Análise de Mercados Potenciais

A plataforma permite identificar quais mercados apresentam as melhores oportunidades para cada produto, considerando variáveis como volume importado, taxa de crescimento, tarifas aplicadas e barreiras não tarifárias. Para um fabricante de cerâmica de Criciúma, a TRADEXA pode revelar que o mercado de porcelanatos nos Emirados Árabes Unidos está crescendo 20% ao ano, com tarifas baixas para produtos brasileiros.

Monitoramento de Concorrência

A TRADEXA permite monitorar em tempo real as exportações dos concorrentes, tanto brasileiros quanto estrangeiros. Se uma empresa moveleira chinesa está aumentando sua participação no mercado americano, a plataforma alerta o usuário para que ele possa ajustar sua estratégia de preços e marketing.

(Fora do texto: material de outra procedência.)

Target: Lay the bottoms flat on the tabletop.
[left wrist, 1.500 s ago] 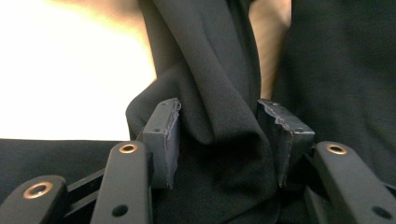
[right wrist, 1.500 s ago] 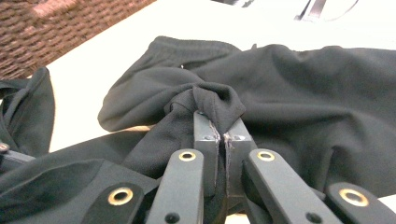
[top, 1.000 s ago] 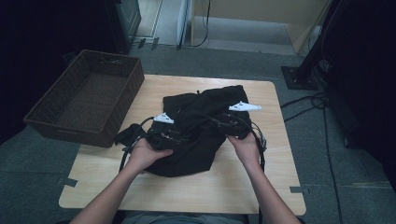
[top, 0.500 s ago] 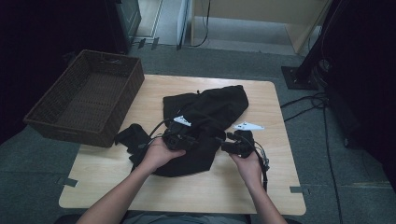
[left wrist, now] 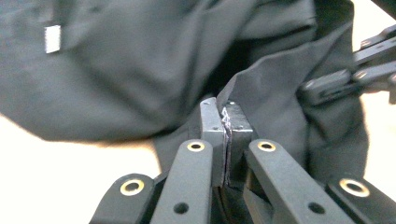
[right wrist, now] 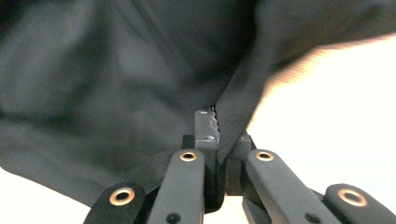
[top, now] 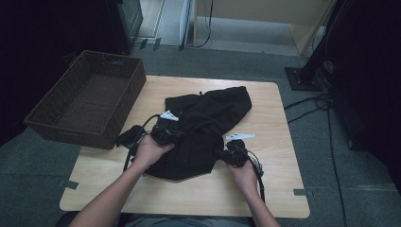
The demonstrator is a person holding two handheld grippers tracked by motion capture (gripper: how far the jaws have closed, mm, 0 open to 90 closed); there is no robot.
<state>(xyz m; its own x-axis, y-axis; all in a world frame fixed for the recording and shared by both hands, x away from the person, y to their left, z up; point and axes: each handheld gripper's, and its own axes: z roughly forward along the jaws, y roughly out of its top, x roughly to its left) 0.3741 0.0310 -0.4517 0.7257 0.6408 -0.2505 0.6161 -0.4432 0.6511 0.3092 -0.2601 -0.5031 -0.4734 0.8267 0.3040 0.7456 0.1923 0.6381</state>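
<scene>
A crumpled black garment (top: 208,118) lies on the middle of the wooden table (top: 274,189). My left gripper (top: 174,136) is at its left side; in the left gripper view it (left wrist: 225,119) has just been closing and is shut on a fold of the black cloth (left wrist: 140,70). My right gripper (top: 221,154) is at the garment's near right edge; in the right gripper view it (right wrist: 215,126) has also just been closing and pinches a cloth edge (right wrist: 116,70). The right gripper's jaws (left wrist: 355,70) also show far right in the left gripper view. A white label (left wrist: 53,38) sits on the cloth.
A dark wicker basket (top: 85,101) stands at the table's left edge, overhanging it. Black cables (top: 307,101) run over the grey floor to the right. Bare wood lies along the near edge and at the far right of the table.
The right hand came down and toward the near edge of the garment. The left hand shifted slightly along the left side. The cloth has bunched between the two grippers.
</scene>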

Simulação de Custos Logísticos

A ferramenta de simulação de custos da TRADEXA integra dados de frete marítimo, taxas portuárias, impostos de importação e despesas aduaneiras, permitindo que o exportador calcule com precisão o custo total da operação antes de fechar o negócio.

Relatórios Personalizados

A TRADEXA gera relatórios personalizados de comércio exterior, com dados de exportação e importação filtrados por NCM, município, porto, país de destino e período. Esses relatórios são fundamentais para a tomada de decisão estratégica em empresas de todos os portes.

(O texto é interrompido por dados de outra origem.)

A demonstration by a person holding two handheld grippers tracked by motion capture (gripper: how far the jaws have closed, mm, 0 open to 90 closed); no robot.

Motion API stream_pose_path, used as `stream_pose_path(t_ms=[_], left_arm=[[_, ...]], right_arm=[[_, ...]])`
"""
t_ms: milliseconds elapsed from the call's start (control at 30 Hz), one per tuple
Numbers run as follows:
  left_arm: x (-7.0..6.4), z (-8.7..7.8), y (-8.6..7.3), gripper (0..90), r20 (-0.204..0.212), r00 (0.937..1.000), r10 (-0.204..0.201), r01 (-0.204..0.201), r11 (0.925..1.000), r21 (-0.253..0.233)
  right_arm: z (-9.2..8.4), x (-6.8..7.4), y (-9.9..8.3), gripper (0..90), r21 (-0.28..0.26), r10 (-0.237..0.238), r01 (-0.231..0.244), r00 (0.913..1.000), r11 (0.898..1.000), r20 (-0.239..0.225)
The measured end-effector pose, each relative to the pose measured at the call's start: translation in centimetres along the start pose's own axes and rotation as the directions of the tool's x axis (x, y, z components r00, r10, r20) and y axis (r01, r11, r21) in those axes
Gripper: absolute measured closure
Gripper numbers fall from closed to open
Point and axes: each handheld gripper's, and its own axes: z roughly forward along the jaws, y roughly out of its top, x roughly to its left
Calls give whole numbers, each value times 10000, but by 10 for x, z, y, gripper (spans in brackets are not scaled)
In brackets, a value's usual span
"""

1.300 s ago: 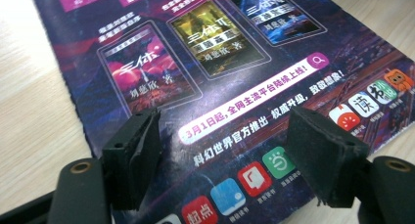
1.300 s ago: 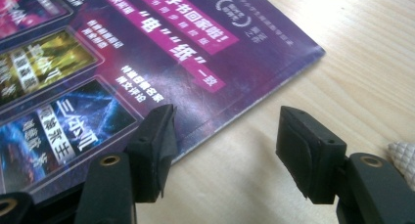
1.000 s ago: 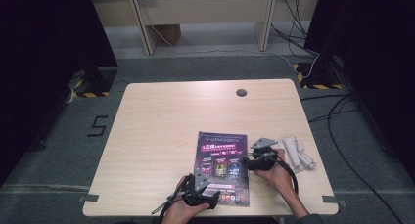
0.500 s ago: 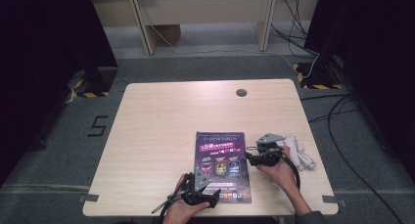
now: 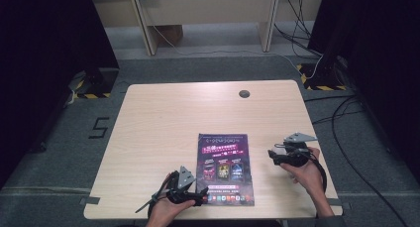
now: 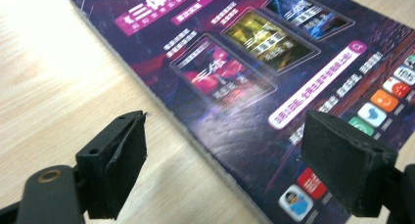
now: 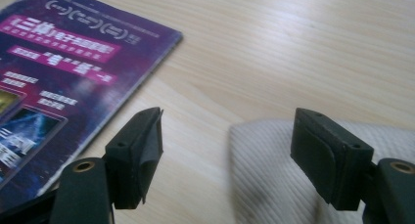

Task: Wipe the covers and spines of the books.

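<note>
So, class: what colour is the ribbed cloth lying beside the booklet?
White, or off-white; the cloth shows best in the right gripper view.

Purple booklet (image 5: pixel 225 167): flat, face up, closed, lengthwise toward the cable hole (image 5: pixel 244 93) in the table's far edge, well short of it, bottom edge near the table's near edge. Dark glossy cover, pink title banner near the top, three framed picture panels across the middle, rows of small coloured app icons along the bottom.

White ribbed cloth (image 7: pixel 313 170): off-white, fine ribbed weave, lying flat on the bare wood, apart from the booklet's top right corner, on the side away from the cable hole; outline blurred, folds not readable.
</note>
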Motion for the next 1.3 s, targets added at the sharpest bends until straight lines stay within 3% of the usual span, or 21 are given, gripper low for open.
stream_pose_path(t_ms=[233,633,1033,1300], left_arm=[[6,-11,-8,166,25,10000,3,-3,10000,55],[12,-24,-19,163,-172,9998,46,-43,9999,168],[12,-23,-19,164,-215,9998,47,-41,9997,242],[13,-22,-19,164,-251,9996,87,-80,9996,270]], right_arm=[[-9,-22,-8,301,150,268,-277,9979,9995,598],[-11,-38,-18,348,574,494,-534,9964,9969,684],[-3,-43,-24,333,1025,439,-529,9951,9933,884],[3,-34,-24,302,1266,121,-190,9984,9918,547]])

Inteligência para Drawback

Muitas empresas catarinenses utilizam o regime de Drawback para importar insumos com suspensão de tributos. A TRADEXA oferece suporte completo ao Drawback, desde a identificação dos NCMs elegíveis até o cálculo da economia tributária e o gerenciamento das obrigações acessórias.

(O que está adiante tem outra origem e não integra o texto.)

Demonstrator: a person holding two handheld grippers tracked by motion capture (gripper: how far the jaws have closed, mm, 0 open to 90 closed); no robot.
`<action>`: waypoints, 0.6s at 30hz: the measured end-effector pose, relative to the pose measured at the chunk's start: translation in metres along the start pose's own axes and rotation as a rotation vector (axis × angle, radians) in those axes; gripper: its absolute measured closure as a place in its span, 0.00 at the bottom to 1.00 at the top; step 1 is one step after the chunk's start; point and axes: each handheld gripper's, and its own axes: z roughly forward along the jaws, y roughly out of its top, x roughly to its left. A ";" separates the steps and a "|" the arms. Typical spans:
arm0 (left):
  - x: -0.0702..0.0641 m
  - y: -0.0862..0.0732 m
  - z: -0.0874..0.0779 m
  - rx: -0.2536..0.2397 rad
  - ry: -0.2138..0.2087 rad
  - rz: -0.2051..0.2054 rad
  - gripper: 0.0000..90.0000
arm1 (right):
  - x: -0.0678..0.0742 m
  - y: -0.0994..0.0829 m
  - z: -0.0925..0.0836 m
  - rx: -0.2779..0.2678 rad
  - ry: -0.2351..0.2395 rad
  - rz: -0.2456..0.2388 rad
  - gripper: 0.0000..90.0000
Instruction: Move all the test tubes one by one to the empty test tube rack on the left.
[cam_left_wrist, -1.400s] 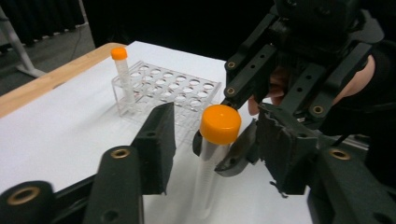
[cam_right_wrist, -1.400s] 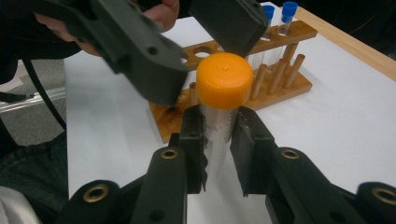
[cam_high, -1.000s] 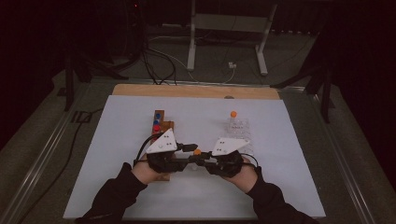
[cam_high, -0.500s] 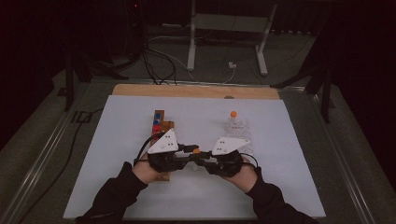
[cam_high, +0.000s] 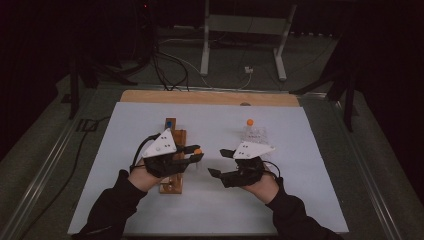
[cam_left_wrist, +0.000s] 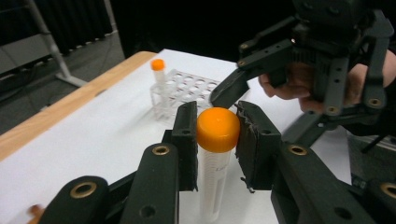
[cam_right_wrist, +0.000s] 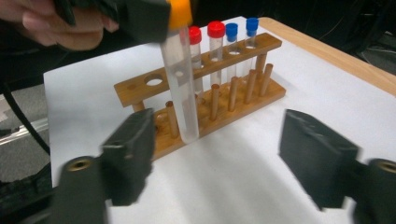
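One white sheet (cam_high: 300, 200) covers the table (cam_high: 210, 96), whose bare wooden edge shows along the far side at twelve o'clock. On the sheet stand two racks: one wooden rack (cam_right_wrist: 219, 100) left of centre, running toward twelve o'clock and partly under the left hand, and one clear plastic rack (cam_left_wrist: 187, 88) right of centre, at about one o'clock from the middle of the sheet. In the right gripper view the wooden rack carries four capped tubes in a row, two with red caps (cam_right_wrist: 216, 29) and two with blue caps (cam_right_wrist: 252, 23), and at least one empty hole near its nearer end. The clear rack holds one tube with an orange cap (cam_high: 249, 122) at its far end. Two hands come in from six o'clock, each with a gripper. The left gripper (cam_left_wrist: 218, 140) is closed on the orange cap of one more tube (cam_right_wrist: 180, 79), a clear one that hangs upright from its jaws, lifted off the sheet just in front of the wooden rack. The right gripper (cam_right_wrist: 224, 158) has its jaws spread wide with nothing between them; it sits at three o'clock of the left gripper, pointing toward the held tube, close to it but apart.
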 end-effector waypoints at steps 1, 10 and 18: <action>0.002 0.001 -0.003 -0.005 0.005 -0.008 0.79 | 0.000 0.000 0.000 0.000 -0.006 0.005 0.21; 0.015 -0.002 -0.021 -0.007 0.069 -0.029 0.79 | -0.005 0.002 -0.004 -0.022 0.017 0.043 0.01; 0.022 -0.004 -0.036 -0.014 0.116 -0.042 0.79 | -0.005 0.002 -0.007 -0.043 0.016 0.027 0.00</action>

Perspectivas Futuras para o Comércio Exterior Catarinense

O futuro do comércio exterior de Santa Catarina é promissor, impulsionado por tendências como a digitalização dos processos aduaneiros, a expansão da infraestrutura logística e a abertura de novos mercados através de acordos comerciais.

Acordo Mercosul-União Europeia

A conclusão do acordo Mercosul-União Europeia, ainda pendente de ratificação, beneficiará diretamente os exportadores catarinenses. A redução de tarifas para produtos têxteis, calçados, móveis e carnes abrirá novas oportunidades no mercado europeu.

Novos Acordos Comerciais

Além da União Europeia, o Brasil negocia acordos com a EFTA (Suíça, Noruega, Islândia e Liechtenstein), Cingapura, Coreia do Sul e Canadá. Cada novo acordo representa uma redução de barreiras e um aumento do potencial exportador catarinense.

Sustentabilidade e Rastreabilidade

A demanda internacional por produtos sustentáveis e rastreáveis está crescendo rapidamente. Os exportadores catarinenses que investirem em certificações ambientais (FSC para madeira, selo orgânico para alimentos, carbono neutro para processos industriais) terão vantagem competitiva nos mercados mais exigentes.

Digitalização e Inteligência Artificial

A digitalização do comércio exterior, com o uso crescente de blockchain para documentos, inteligência artificial para análise de dados e plataformas integradas para gestão aduaneira, vai transformar a forma como as empresas exportam. A TRADEXA está na vanguarda dessa transformação, oferecendo as ferramentas mais modernas de inteligência de mercado.

Conclusão

Santa Catarina é um dos estados mais competitivos e diversificados do Brasil no comércio exterior. Com portos eficientes (Itajaí, São Francisco do Sul e Imbituba), clusters industriais especializados (têxtil, cerâmico, moveleiro, metal-mecânico e agroindustrial) e uma cultura exportadora enraizada, o estado tem todos os ingredientes para continuar crescendo no mercado internacional.

No entanto, o sucesso no comércio exterior exige mais do que bons produtos e infraestrutura. É preciso ter acesso a informações precisas, dados atualizados e ferramentas de inteligência que permitam tomar decisões rápidas e fundamentadas. A TRADEXA oferece exatamente isso: uma plataforma completa de dados tarifários, análise de mercado e inteligência logística, projetada para ajudar empresas catarinenses a exportar mais e melhor.

Seja você um frigorífico de Chapecó, uma fábrica de móveis de São Bento do Sul, uma cerâmica de Criciúma ou uma indústria têxtil de Blumenau, a TRADEXA tem as soluções que você precisa para conquistar o mundo.